REQUIRED ACTION → From the first line to the last, please write out the data exactly.
[DATA BLOCK]
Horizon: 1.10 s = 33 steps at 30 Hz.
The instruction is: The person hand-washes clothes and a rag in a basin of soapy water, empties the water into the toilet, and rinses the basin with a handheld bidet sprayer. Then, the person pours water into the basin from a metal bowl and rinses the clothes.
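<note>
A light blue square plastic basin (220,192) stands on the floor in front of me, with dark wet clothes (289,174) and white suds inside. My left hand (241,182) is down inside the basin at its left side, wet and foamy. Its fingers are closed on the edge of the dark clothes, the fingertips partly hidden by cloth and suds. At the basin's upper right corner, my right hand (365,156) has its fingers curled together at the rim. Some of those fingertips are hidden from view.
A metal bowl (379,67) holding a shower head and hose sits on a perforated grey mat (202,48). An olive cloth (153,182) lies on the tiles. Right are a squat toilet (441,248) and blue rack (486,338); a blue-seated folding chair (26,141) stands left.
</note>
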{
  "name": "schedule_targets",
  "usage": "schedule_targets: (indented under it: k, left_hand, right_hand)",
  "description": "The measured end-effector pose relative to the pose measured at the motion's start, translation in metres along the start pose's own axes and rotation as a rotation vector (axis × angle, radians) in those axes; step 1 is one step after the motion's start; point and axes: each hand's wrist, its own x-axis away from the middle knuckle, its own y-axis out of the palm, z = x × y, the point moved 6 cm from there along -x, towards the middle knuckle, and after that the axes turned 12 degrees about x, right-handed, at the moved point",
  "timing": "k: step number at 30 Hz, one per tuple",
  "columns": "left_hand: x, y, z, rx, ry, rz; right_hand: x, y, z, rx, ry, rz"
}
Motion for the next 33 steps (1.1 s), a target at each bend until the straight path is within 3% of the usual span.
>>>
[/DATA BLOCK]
TASK RESPONSE →
Horizon: 1.10 s = 33 steps at 30 Hz.
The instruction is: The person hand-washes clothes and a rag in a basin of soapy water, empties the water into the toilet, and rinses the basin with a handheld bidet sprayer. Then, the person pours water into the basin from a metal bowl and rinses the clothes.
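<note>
A light blue square plastic basin (220,192) stands on the floor in front of me, with dark wet clothes (289,174) and white suds inside. My left hand (241,182) is down inside the basin at its left side, wet and foamy. Its fingers are closed on the edge of the dark clothes, the fingertips partly hidden by cloth and suds. At the basin's upper right corner, my right hand (365,156) has its fingers curled together at the rim. Some of those fingertips are hidden from view.
A metal bowl (379,67) holding a shower head and hose sits on a perforated grey mat (202,48). An olive cloth (153,182) lies on the tiles. Right are a squat toilet (441,248) and blue rack (486,338); a blue-seated folding chair (26,141) stands left.
</note>
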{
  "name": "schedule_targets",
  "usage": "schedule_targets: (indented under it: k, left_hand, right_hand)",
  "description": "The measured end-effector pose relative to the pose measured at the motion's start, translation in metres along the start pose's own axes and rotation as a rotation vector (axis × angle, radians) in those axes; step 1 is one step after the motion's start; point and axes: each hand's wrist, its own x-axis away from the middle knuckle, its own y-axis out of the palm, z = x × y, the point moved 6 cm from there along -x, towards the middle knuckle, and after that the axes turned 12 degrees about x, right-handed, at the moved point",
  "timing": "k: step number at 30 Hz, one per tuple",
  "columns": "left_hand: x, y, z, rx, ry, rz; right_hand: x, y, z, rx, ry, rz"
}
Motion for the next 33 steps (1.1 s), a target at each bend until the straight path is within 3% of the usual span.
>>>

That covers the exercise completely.